Collected data entries
━━━━━━━━━━━━━━━━━━━━

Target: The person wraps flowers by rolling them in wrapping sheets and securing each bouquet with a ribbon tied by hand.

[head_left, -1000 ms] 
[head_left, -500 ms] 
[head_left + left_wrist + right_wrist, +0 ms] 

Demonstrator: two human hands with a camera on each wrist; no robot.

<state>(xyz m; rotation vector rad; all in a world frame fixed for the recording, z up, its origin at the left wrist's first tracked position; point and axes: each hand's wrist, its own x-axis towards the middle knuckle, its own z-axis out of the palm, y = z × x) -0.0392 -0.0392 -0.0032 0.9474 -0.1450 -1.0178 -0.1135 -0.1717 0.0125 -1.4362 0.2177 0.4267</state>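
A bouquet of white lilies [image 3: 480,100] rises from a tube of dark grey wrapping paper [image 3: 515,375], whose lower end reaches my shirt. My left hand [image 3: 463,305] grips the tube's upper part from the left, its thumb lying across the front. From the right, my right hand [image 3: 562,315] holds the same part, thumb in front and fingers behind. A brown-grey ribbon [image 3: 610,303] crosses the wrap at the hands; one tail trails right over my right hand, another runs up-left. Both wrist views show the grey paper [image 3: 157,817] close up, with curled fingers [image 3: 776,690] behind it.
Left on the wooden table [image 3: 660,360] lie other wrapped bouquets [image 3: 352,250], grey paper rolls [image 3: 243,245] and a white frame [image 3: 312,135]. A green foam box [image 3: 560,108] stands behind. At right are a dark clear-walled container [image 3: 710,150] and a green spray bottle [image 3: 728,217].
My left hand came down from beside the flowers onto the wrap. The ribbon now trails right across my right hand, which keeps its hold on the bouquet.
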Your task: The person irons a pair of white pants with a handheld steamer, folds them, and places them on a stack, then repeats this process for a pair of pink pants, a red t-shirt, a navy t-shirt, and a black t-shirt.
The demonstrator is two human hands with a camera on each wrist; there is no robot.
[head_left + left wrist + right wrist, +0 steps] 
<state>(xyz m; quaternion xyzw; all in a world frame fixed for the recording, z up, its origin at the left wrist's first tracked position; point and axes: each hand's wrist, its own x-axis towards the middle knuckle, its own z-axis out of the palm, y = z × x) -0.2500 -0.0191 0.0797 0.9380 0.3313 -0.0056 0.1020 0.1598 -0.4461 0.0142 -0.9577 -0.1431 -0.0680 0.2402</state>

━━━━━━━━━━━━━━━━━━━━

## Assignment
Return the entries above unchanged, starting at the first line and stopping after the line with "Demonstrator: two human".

## Response area
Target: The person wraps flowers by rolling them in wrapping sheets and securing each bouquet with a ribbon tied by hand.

[head_left, -1000 ms] 
[head_left, -500 ms] 
[head_left + left_wrist + right_wrist, +0 ms] 

Demonstrator: two human hands with a camera on each wrist; no robot.

Nothing more remains in this exercise.